# New Way to Train plants??? LST??? All real heads please enter



## RatherBBurnin (Jun 15, 2007)

Ok, So i know im kinda still new to the site, but ive done something today in my highness/ joblessness state of mind to my plants that i think may be a new training method, and it seems very effective, at least with my plants.... it required only 1 pc of string instead of the three or four i had originally... and it opens up the inner part, while maintaining very very low stress on the fan leaves.... anyway..all this is my opinion.. imma roll with it for now.. but here are the pictures.... i tried to make a couple shots to give a better idea... im thinking this could be refined beyond my bailers twine to something a bit better at getting those big fan leaves to be like an umbrella... to me it looks like it really opens up light for that secondary growth...  input, ideas????


----------



## RatherBBurnin (Jun 15, 2007)




----------



## LaserKittensGoPewPew (Jun 15, 2007)

Very cool idea. I've been trying to figure out a way to tie my fan leaves so the other bud sites get more light. I think I'll give this a try.


----------



## RatherBBurnin (Jun 15, 2007)

I was all piffed out.. and i realize i was just trying down all the leaves.. and it was way to much work... so i tried it.. now im rolling with it... i dont think it will be as effective when it comes to later in veg.. when i want to apply more LST... but for now.. its making those secondary veg get some much needed light..


----------



## Mr.Wakenbake (Jun 15, 2007)

man that's not the way to LST.. no offense. You should make your tie about 3 nodes down from the top of the plant along the meristem or main stem. Tie it loosely as you can compensate for stalk growth. 

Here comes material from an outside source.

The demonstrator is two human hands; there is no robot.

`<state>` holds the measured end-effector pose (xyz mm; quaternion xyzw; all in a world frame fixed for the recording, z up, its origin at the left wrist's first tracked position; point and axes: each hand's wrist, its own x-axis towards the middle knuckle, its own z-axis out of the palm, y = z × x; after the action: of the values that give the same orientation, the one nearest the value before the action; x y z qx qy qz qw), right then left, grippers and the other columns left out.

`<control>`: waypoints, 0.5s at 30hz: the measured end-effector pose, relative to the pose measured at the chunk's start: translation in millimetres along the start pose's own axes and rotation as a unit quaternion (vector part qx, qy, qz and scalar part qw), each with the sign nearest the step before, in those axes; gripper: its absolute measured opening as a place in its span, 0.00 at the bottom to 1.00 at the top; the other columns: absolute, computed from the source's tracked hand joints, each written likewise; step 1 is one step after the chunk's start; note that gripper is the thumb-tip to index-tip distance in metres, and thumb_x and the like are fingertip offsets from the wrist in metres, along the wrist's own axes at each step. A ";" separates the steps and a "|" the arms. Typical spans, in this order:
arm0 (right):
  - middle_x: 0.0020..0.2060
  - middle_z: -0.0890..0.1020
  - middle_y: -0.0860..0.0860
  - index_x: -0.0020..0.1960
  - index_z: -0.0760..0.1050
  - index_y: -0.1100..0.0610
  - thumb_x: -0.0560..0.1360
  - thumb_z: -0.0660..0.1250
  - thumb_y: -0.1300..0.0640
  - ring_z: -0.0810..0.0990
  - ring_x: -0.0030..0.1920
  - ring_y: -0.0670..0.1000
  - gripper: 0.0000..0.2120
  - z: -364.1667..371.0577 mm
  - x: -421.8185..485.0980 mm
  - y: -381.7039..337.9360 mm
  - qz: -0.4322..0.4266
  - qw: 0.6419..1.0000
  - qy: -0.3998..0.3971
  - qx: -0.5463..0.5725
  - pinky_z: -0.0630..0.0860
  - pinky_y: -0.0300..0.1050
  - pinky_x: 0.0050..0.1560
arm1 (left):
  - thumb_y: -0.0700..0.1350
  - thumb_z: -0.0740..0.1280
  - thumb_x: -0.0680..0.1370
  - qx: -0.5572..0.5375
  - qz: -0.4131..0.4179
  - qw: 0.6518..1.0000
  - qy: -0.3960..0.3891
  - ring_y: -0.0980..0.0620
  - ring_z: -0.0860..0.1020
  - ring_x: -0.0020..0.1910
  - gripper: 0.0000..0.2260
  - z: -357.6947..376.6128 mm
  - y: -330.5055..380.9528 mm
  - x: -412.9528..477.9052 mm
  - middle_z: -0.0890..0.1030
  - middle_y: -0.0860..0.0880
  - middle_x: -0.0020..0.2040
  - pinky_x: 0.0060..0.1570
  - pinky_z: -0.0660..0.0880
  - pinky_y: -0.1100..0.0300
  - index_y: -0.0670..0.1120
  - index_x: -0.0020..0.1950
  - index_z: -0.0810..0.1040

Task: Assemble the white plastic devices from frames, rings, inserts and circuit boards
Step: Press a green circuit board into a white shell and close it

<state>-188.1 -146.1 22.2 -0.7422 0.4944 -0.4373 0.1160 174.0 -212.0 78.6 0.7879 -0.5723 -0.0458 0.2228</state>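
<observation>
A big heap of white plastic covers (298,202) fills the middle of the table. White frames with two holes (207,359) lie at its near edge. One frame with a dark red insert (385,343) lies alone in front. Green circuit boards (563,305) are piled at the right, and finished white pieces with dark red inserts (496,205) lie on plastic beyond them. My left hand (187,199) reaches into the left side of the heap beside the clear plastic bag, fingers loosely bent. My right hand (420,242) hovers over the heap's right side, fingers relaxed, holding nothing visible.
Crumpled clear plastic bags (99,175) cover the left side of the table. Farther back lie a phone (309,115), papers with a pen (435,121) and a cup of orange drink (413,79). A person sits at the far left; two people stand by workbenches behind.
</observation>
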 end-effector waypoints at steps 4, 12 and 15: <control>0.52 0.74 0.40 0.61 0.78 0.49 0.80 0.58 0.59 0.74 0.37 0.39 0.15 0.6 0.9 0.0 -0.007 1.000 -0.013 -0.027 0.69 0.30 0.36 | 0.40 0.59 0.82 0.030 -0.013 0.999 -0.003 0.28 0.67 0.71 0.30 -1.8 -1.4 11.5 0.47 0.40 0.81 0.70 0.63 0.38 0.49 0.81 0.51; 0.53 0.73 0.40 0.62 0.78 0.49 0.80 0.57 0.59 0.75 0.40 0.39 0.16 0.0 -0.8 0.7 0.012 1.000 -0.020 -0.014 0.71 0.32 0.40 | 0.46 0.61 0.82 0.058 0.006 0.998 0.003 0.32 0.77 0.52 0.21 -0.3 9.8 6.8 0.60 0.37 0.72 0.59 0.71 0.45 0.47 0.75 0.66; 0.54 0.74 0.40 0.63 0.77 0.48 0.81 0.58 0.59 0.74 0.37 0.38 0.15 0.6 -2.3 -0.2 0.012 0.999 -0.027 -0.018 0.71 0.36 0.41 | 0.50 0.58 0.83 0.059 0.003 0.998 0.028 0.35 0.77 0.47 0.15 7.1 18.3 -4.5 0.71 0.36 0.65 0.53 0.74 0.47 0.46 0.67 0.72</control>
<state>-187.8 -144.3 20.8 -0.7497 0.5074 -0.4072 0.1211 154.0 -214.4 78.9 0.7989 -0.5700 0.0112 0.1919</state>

Bend the top of the plant over and tie it down where the top is almost touching the soil or top of the pot. This enables the plant auxins to travel to other parts of the plants that it normally would bypass. Causing more lateral growth to occur at the nodes.

LST works great in veg and early flower. I normally untie my plants early to mid flower.By that time they have many many tops and many budsites. 

Anyways good luck with your LST'ing .... i am sure there are other members that would be willing to help you learn also.


----------



## Mutt (Jun 15, 2007)

Mr. Wakenbake has given you great info.
You do not (however) need to untie the plant. I have flowered succussfully with them tied...sorta like a make shift Scrog. I kept bending as ht. became an issue.
You always start at the top and bend carefully. Someone recent has a grow journal that is doing an LST type of grow...may want to look at posts in the last week in the grow journal section. Person put up some great pics.


----------



## Mr.Wakenbake (Jun 15, 2007)

it's all personal preferance with the untying deal.. i do it for room reasons... anyways thanks for adding the info mutt.


----------



## RatherBBurnin (Jun 15, 2007)

I understand its not "LST"... but i was saying it could be a form.. since LST stands for Low Stress Training... wouldnt this be considered low stress???? 

i understand the traditional LST, i was just wondering if you this this method of making the fan leaves stay down would be considered effective...


----------



## Mr.Wakenbake (Jun 15, 2007)

I don't think it's giong to do much man.. the whole point behind lst is to get the main growing tip down ... so the axial growth will happen.

try it and see though.. who knows


----------



## DLtoker (Jun 15, 2007)

I say keep it going man.  The only way we all learn new things is by experimentation.  I've never seen this done.  If you could document it in your journal that would be awesome.  I can even move your posts with pictures if you'd like.  Let me know man.


----------



## bombbudpuffa (Jun 18, 2007)

I think it looks interesting too. I've LSTed and pinched the stems of my blue mystic but this looks totally diff. I'm now subscribed, I want to watch this.


----------



## OGkush (Jun 24, 2007)

i HAVE A 2 FT TALL KUSH PLANT THAT I TOPPED AND HAVE BEEN TYING DOWN. SHE HAS 9 MAIN COLAS FORMING ON TOP AND 8 ON THE BOTTOM SIDES. SHE IS 2 WEEKS INTO FLOWER, SHOULD I UNTIE HER OR LEAVE HER TIED UP.


----------



## bombbudpuffa (Jun 24, 2007)

Doesn't matter. Whatever you prefer. Btw, hows the new tying method working RBB?


----------



## Richy-B (Jun 28, 2007)

Very interesting. Keep it going! I wanna see what happens too. If not for LST, then for the fun. Unless you can't spare. Creative thinking is good for all of us. Especially on a site like this. Don't be scared to try new things cause if you don't want to learn better ways to grow weed, I do! We can all watch and learn different techniques at the same time with other peoples imaginations. That's what makes this site so great!


----------